我掏出手機,屏幕上顯示的來電讓我心裏一暖,失空的心得到了依靠。
“紹風,兒子找到了,我們正在趕往醫院......”
“我就說你是演戲的,現在我沒心情看你的表演。嫂子動胎氣了,你回來給她煮點安胎湯。”
兒子危在旦夕的話卡在嘴邊,我卻不想告訴他了。
在他眼裏,那個寡嫂才是一家人。
“病人生命體征微弱,準備除顫儀!”
醫護人員的話讓我的心揪成一團,剛想掛掉電話。
那頭又傳來林紹風的嘲諷。
“優諾,你為了做戲這麼咒你的兒子,真不怕他死無全屍啊。
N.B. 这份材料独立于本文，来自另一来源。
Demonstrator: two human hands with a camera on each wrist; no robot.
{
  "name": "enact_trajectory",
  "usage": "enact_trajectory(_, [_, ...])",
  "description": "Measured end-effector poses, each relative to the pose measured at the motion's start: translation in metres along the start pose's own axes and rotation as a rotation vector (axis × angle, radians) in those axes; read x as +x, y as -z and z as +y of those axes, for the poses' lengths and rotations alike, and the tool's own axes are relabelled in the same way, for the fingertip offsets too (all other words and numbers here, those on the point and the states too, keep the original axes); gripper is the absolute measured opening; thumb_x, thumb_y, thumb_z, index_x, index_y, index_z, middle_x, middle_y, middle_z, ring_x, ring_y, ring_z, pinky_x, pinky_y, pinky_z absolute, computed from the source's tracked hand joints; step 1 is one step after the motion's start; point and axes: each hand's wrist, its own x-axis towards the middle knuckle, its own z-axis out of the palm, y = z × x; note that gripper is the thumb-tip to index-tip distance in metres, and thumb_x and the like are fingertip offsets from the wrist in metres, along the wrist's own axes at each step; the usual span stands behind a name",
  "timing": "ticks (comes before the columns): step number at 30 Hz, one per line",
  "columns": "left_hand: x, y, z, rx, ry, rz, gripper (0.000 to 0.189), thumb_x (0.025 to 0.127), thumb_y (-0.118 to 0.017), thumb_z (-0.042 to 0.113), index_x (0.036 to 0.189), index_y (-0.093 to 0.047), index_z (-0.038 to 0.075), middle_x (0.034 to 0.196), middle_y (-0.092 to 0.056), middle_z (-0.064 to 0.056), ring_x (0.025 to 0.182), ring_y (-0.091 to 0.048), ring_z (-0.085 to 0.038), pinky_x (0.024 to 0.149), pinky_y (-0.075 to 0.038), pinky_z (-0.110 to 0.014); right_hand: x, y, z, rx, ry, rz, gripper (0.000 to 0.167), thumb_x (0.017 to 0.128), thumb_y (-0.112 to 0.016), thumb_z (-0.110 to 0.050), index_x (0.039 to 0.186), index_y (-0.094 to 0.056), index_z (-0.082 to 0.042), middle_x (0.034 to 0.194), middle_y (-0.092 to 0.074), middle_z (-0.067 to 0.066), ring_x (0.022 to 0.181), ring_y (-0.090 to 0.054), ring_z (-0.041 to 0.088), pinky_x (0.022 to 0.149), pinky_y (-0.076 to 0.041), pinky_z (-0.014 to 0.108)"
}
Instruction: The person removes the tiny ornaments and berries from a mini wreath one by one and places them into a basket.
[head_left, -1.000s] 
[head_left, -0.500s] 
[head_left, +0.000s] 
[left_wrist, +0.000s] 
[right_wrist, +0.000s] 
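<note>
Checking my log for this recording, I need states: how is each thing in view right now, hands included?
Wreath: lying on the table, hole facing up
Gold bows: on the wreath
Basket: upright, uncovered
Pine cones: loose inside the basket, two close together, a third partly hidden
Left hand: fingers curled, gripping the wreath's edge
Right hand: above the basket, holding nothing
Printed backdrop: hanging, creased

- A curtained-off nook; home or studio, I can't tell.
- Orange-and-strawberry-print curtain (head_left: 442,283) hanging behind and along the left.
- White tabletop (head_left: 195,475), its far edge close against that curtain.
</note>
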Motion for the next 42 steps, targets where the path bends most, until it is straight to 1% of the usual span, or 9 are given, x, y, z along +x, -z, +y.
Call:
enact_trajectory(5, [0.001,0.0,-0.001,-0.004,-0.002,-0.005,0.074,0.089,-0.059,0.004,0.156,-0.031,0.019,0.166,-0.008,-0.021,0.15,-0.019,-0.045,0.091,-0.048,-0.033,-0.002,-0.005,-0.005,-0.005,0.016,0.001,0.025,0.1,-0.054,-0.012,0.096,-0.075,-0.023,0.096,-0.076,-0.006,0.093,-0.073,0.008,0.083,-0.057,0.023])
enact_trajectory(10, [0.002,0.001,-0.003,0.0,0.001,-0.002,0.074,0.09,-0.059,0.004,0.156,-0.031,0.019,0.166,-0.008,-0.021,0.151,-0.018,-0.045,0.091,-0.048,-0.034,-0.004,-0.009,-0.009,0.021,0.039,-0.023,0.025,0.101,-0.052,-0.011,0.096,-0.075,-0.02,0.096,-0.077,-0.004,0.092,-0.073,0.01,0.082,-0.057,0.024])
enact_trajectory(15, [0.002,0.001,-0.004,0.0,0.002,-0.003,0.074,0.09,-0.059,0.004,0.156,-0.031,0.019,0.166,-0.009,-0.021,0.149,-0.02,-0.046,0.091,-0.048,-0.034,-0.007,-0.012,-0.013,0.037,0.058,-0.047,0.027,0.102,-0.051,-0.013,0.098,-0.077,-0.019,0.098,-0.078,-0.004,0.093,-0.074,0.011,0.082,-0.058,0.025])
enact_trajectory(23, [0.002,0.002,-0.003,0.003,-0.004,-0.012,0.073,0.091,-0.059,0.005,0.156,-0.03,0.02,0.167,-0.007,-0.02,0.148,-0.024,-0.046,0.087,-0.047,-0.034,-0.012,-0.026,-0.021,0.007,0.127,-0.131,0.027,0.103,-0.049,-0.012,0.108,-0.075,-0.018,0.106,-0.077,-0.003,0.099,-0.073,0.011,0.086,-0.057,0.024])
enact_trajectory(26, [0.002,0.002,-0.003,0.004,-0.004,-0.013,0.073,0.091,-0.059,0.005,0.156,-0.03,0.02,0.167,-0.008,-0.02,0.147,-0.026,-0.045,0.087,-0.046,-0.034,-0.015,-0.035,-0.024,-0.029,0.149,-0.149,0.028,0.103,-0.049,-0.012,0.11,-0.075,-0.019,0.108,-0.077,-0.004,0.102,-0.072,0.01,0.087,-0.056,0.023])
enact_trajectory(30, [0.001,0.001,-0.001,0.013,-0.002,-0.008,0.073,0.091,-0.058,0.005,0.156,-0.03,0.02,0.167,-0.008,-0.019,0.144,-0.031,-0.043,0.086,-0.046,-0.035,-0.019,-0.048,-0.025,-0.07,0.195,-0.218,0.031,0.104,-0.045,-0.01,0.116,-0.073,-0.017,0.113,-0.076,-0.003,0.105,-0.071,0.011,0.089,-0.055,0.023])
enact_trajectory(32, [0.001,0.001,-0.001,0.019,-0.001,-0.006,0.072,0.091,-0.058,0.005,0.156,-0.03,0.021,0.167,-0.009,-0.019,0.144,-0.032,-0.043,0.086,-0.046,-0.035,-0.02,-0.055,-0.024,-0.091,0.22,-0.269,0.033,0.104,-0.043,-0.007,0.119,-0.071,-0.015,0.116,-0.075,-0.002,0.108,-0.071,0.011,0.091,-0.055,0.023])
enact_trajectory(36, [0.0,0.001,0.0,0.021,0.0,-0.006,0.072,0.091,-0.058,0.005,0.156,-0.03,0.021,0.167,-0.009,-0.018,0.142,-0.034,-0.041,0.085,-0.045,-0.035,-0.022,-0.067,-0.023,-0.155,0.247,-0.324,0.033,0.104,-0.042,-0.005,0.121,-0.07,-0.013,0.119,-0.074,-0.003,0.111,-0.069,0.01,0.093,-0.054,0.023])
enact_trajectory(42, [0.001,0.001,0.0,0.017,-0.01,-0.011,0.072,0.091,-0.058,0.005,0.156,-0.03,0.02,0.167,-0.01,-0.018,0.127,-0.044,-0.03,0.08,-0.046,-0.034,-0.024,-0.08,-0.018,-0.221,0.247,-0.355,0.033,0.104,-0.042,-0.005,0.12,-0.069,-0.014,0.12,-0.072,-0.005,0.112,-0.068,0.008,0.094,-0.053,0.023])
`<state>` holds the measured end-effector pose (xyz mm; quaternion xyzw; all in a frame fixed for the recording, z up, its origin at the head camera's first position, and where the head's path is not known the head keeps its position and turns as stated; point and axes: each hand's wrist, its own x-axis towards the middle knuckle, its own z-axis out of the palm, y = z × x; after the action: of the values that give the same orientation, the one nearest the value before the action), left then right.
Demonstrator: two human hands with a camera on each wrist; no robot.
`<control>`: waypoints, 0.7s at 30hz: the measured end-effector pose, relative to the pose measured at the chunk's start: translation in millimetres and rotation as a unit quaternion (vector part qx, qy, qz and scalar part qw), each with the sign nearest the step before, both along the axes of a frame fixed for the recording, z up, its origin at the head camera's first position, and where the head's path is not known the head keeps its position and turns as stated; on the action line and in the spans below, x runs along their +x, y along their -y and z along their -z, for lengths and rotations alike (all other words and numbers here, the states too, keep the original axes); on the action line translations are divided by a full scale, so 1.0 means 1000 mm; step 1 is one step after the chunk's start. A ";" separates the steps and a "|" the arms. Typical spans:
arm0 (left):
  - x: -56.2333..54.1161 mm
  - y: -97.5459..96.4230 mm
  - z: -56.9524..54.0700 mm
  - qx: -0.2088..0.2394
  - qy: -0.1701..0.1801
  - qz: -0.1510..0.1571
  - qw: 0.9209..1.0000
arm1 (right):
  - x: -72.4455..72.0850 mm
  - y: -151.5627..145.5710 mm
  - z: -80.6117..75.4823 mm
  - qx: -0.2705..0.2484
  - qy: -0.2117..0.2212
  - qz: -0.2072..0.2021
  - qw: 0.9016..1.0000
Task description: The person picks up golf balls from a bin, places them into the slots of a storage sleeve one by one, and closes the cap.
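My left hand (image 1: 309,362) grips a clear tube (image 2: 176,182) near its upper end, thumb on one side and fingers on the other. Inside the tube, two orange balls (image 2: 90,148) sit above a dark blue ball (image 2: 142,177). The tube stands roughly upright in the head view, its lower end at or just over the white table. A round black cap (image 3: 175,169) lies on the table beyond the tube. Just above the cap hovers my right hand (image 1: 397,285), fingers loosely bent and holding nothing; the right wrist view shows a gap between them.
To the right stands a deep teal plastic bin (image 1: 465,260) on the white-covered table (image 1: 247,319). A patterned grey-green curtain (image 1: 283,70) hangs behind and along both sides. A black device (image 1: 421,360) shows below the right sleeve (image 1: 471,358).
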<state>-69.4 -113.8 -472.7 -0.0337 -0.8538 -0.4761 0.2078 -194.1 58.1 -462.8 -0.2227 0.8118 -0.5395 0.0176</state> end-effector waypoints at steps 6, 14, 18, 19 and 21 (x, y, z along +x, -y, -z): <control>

”
這個孩子也有他的影子,身上也流著他的血。
林紹風怎麼能眼睛都不眨地說出這些話?
“攤上你這種媽,也是倒了血黴了。”
我怒火中燒,剛想說什麼。
電話裏傳來嘟嘟嘟的掛掉聲,我已經顧不上辯駁了。
因為我看到,旁邊的心率儀器已經沒有波動了。
這次我摸到了陽陽的臉,卻不像平時那樣溫熱。
旁邊的人遺憾地勸我節哀。
手下的皮膚一寸寸失溫,我的心也一點點變涼。
我感覺天旋地轉,強行按著手上的傷口強逼自己保持清醒。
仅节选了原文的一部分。